Тимонин облизнул губы и поднялся на ноги. Лежавший на полу Валиев зашевелился. Он медленно приходил в себя и, вслушиваясь в разговор, старался понять, кто с кем разговаривает, о чем речь.

– Но я ведь тебя не знаю, – сказал Тимонин.

– А мы познакомимся. Выпьем и познакомимся.

Тимонин поднялся по ступенькам, вылез из люка, кося глазом на бутылку. Девяткин подтолкнул его выходу, захлопнул крышку погреба и, чтобы Валиев не открыл крышку изнутри, навалил на нее два мешка селитры. В комнате он усадил Тимонина на кровать, скрутил пробку и сунул бутылку в руку своего друга. Тимонин сделал глоток из горлышка и блаженно закатил глаза.

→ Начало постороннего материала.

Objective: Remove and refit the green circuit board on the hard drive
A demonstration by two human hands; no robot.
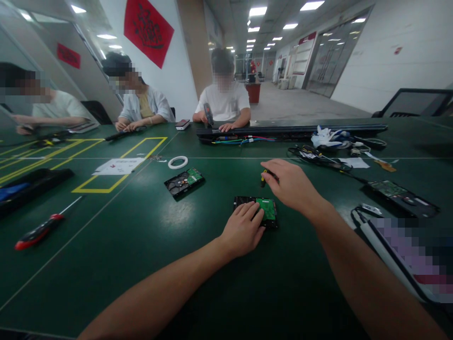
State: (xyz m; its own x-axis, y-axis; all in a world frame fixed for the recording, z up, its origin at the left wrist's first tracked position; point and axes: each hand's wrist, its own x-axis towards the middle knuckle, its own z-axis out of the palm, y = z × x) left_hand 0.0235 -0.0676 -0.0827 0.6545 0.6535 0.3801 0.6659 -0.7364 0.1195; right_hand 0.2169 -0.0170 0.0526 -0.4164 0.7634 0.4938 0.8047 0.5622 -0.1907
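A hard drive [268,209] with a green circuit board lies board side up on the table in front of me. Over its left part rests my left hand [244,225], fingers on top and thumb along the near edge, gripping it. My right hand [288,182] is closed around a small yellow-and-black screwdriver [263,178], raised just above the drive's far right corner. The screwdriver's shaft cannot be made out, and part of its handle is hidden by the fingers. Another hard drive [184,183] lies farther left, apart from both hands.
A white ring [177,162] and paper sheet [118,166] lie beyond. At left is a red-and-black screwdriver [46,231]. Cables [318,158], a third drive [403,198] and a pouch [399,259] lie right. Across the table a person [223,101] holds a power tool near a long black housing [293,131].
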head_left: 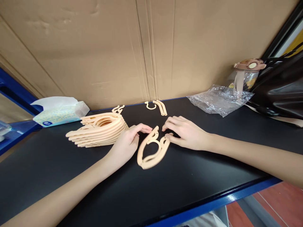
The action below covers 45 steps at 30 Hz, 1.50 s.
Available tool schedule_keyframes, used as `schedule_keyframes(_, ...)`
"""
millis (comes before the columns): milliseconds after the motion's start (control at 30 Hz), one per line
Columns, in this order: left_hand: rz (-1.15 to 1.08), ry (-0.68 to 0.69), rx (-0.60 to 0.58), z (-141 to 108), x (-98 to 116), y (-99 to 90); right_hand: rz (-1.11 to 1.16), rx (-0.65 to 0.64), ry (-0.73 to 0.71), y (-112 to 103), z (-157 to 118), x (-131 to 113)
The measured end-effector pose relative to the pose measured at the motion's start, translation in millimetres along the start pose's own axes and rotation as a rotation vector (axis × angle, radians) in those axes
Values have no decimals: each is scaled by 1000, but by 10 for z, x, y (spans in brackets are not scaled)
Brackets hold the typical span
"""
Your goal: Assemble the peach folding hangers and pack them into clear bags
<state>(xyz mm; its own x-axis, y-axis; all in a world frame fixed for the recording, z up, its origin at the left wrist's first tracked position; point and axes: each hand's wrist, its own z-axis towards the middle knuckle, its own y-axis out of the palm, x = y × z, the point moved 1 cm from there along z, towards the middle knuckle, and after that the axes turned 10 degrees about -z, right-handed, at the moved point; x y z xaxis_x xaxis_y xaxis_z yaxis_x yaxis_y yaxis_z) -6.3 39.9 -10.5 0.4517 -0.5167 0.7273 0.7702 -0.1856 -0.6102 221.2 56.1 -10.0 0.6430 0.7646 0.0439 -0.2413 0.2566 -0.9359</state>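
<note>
Hanger: lies on black table, btwn L hand and R hand. Arms folded close, forming a narrow V; joint end faces wearer, free ends point away, toward the fingers. Curved hook piece sits btwn the arms.

L hand: part open, thumb well apart from extended fingers. Fingertips at free end of hanger's L arm, on its outer side; light contact or small gap, can't tell which. No wrap around the arm.

R hand: part open, fingers bent, gap visible btwn index tip and thumb tip. Thumb tip overlaps free end of hanger's R arm; contact pressure can't be told. Fingertips sit just beyond that end. Joint end is clear of both hands, nearer the wearer.

Adj. items: stack of folded hangers, just L of L hand, hooks protruding at far side. Loose hook and 2 loose arms lie near the table's back edge, beyond the hands. Tissue pack at back L. Clear plastic bag at back R, bottle partly behind it. Cardboard stands along the rear.
</note>
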Motion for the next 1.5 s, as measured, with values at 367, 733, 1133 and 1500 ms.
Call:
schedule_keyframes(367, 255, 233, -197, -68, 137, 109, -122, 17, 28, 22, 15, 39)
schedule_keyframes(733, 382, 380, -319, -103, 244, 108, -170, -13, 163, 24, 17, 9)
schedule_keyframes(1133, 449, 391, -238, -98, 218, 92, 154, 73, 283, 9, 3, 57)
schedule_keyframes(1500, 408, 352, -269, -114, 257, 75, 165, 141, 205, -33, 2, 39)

Девяткин отошел к столу, бегло просмотрел фотографии, отпечатанные ночью покойным Лопатиным. Карточки – одна страшнее другой. Изрезанная женщина лежит на кровати, рядом сидит Тимонин с ножом в руке. Некогда любоваться. Он взял со стула спортивную матерчатую сумку, сгреб в нее фотографии, затем отсоединил от телевизора видеокамеру и тоже положил в сумку. Присев на корточки, надел на Тимонина ботинки… Теперь, кажется, все. Пора делать ноги.

Поддерживая Леонида за плечи, Юрий вывел его из дома, довел до ворот и свернул в камыши, где под «Жигулями» в ожидании новых взрывов и стрельбы прятался Боков.

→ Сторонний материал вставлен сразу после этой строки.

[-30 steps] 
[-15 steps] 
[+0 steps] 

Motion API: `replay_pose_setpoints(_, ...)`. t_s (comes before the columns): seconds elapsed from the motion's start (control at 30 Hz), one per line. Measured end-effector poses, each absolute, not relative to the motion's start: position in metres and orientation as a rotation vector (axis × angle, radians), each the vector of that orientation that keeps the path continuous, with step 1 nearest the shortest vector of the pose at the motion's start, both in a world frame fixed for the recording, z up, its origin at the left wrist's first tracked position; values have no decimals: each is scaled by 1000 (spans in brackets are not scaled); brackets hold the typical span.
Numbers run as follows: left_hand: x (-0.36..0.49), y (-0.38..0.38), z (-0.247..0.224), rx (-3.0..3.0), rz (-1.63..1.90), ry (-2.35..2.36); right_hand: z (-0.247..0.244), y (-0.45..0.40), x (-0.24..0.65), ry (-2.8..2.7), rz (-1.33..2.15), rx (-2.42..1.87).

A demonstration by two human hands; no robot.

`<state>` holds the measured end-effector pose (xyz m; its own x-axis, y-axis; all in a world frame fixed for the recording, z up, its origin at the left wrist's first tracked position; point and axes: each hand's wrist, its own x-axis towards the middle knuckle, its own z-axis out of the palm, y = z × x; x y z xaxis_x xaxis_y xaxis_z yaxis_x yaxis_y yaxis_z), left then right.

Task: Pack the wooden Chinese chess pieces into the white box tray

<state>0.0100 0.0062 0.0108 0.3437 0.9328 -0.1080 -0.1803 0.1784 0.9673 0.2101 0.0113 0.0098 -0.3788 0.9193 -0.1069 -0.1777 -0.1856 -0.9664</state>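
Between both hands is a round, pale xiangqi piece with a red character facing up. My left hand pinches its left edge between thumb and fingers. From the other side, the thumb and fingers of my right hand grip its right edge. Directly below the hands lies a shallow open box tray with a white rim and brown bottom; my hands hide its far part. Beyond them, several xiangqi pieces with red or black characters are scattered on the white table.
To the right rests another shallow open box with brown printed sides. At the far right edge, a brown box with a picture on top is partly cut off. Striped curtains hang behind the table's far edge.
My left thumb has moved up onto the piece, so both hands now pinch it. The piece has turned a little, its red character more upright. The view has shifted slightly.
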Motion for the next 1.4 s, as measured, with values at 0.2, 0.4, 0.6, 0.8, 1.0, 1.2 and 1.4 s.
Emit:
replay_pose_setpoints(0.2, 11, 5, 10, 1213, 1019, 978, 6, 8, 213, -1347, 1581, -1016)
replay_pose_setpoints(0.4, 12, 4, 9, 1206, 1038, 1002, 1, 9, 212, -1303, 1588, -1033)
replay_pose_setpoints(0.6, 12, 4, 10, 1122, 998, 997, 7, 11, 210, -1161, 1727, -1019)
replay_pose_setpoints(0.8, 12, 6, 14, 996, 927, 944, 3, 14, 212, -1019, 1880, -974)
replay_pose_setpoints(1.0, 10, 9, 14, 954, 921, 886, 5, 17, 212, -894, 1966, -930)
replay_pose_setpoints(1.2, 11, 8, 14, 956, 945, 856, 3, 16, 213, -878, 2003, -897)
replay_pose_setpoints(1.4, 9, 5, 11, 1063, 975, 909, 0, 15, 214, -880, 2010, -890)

– Саша! – заорал майор. – Помогай!

Боков выполз из-под машины, распахнул заднюю дверцу, помог усадить Тимонина на сиденье. Девяткин раскрыл пластиковый пакет, снял обертку с разового шприца, отломил головки у двух ампул реланиума. Втянув лекарство в шприц, он сел рядом с Тимониным, потрепал его по голове и сказал:

– Я сделаю тебе укол. Так доктор прописал. А потом мы поедем на этой вот машине в Москву. И ты проспишь всю дорогу. Хорошо?

– Я не хочу спать. Я уже спал.

– Придется еще поспать. Я даже не буду спускать с тебя штанов. А ты пока водочки выпей. В последний раз.

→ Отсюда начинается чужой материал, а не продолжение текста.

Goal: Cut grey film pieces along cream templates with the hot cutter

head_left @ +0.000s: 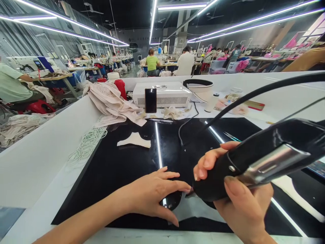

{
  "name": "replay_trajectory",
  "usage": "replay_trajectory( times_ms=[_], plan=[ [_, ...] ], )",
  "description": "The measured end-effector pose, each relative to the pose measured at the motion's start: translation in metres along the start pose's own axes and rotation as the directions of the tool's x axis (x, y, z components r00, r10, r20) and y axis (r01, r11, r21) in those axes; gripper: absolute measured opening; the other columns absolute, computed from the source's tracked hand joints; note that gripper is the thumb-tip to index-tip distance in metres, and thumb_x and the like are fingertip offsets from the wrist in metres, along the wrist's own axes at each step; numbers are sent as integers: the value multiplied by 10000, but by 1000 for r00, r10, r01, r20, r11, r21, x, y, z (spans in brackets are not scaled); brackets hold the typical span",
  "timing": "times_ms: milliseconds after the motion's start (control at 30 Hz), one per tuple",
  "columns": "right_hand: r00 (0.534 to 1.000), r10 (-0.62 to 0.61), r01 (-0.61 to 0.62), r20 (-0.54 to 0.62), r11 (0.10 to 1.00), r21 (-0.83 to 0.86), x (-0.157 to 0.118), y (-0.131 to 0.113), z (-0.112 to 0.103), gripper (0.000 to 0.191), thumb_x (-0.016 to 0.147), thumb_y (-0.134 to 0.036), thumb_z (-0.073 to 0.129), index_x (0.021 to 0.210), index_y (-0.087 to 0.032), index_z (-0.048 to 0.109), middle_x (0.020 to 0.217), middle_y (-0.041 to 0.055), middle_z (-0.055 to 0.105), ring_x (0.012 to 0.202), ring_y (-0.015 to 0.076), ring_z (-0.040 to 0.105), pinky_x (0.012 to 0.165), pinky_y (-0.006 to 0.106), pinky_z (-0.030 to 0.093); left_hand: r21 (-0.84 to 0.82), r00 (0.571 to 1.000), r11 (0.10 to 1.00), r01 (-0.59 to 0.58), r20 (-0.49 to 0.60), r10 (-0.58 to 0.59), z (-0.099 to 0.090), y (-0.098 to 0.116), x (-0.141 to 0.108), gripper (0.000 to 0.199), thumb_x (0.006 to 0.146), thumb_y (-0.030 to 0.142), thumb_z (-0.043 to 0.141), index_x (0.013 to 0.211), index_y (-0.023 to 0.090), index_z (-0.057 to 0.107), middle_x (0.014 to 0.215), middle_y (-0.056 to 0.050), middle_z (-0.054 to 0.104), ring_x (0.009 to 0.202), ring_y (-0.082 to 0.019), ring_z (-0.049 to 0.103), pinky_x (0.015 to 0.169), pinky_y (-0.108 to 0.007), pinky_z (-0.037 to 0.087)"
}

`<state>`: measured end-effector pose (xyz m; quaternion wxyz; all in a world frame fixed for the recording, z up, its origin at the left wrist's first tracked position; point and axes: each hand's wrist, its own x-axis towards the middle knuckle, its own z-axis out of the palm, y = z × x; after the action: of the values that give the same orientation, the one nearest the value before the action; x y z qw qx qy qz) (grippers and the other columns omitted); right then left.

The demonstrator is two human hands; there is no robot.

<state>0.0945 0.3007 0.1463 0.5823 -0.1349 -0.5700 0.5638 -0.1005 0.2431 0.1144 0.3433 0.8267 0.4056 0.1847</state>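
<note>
My right hand is wrapped round a black handheld tool with a silver lever and a thick cable. The tool's narrow tip points down and left over a pale grey piece of fabric on the glossy black board. My left hand lies beside that tip, fingers spread, its fingertips at the left of the fabric. Another small cream fabric piece lies farther back on the board. At the right, partly behind the tool and my right hand, rests a long white piece.
Behind the board stand a white vented box, a phone and a heap of beige fabric. Pale cord lies coiled at the left edge. Tweezers lie at the back right. A person sits beyond the left wall.
</note>
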Motion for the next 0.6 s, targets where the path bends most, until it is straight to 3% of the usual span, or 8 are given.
replay_trajectory(
  times_ms=[233, 600],
  plan=[
    [1000, 2, -1, 13, 1000, -2, -1, 3, 2, 359, 892, -377, 758, 1196, -286, 590, 848, -3, 626, 683, 166, 601, 623, 323, 558, -10, 999, 999, -31, -44, 31, 10, -8, 1, 901, 780, 519, 873, 1529, 310, 418, 1453, -65, 601, 1495, -311, 375, 1269, -585, 88],
    [999, 30, -30, -13, 1000, -4, -4, 0, 7, 304, 912, -354, 739, 1174, -285, 602, 835, 8, 614, 682, 174, 592, 601, 334, 556, 31, 996, 999, -39, -80, 41, 14, -8, 0, 885, 762, 471, 897, 1498, 298, 438, 1461, -66, 592, 1495, -305, 377, 1261, -614, 102]
  ],
)
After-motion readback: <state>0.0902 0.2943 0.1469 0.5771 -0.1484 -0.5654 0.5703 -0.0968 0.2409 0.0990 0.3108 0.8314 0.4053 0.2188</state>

Не дожидаясь новых возражений, Девяткин воткнул иглу через брючину в бедро Тимонина, ввел лекарство. Затем выбросил шприц, вылез из машины и спросил Бокова:

– Как здесь оказались эти кавказцы? Твоя работа?

Боков погладил пальцами сломанный кровоточащий нос.

– В туалете аэропорта мне приставили нож к горлу. Они бы мне… Я думал, мы как-нибудь выкрутимся. В нашем самолете их не было. Я полагал…

– Ладно, может быть, так оно и лучше, – махнул рукой Девяткин. – Теперь садись за руль и заводи, – приказал он. – Через десять минут Тимонин вырубится и проспит, как минимум, четырнадцать часов. Я сейчас вернусь.

– Вы куда?

– Ботинки там оставил.

Девяткин побежал к дому. На веранде сунул ноги в ботинки, но, вместо того, чтобы вернуться к машине, прошел в кухню. В это время Валиев уже дважды попробовал поднять крышку, но ничего из этой затеи не получилось. Тогда он спустился вниз и стал ползать по бетонному полу погреба, пытаясь в темноте нашарить руками пистолет, но тот как сквозь землю провалился. Тут наверху загрохотали чьи-то шаги, и он замер, вслушиваясь в эти новые враждебные звуки.

Девяткин остановился перед люком, сдвинул в сторону мешки с селитрой, взял закатившуюся под стол гранату, выдернул чеку. Ухватился рукой за металлическую скобу люка, приподнял крышку. Бросив гранату в темную глубину погреба, отпустил скобу, в три прыжка выскочил из кухни и рухнул на пол комнаты.

Дом до основания содрогнулся от мощного взрыва, но устоял. С потолка полетели оторванные доски, куски фанеры, цементная крошка. Рухнула печка, завалив кухню кирпичами. В воздухе поплыл удушливый дым разгорающегося пожара и тошнотворный запах горелого мяса.

Девяткин выскочил на веранду, вытащил из ящика последнюю гранату. Отбежав к воротам, оглянулся и запустил гранату точно в окно большой комнаты. Рвануло так, будто в чистом утреннем небе прокатился громовой раскат. Передняя стена дома повалилась в сторону двора. Над развалинами поднялся столб густой серой пыли. Из-под раскатившихся бревен вылезли огненные языки.

Когда «Жигули» домчались до поворота степной дороги, Тимонин спал, повалившись на сиденье и прижимая к груди недопитую бутылку. Сидевший сзади Девяткин оглянулся. Бывшая база мелиораторов полыхала, как масляный факел; высоко к небу поднимался столб темного дыма.

Глава 25

Тимонин, одетый в трусы и майку, сел на кровати и осмотрел незнакомую комнату. Полумрак. То ли ранний вечер, то ли утро. Дом не городской, стены из тесаного леса, потолок из некрашеных, потемневших от времени досок. Выцветшие фотографии незнакомых людей в самодельных рамках. Пахнет, как в погребе, сыростью и гнилью. В оконное стекло бьются крупные дождевые капли.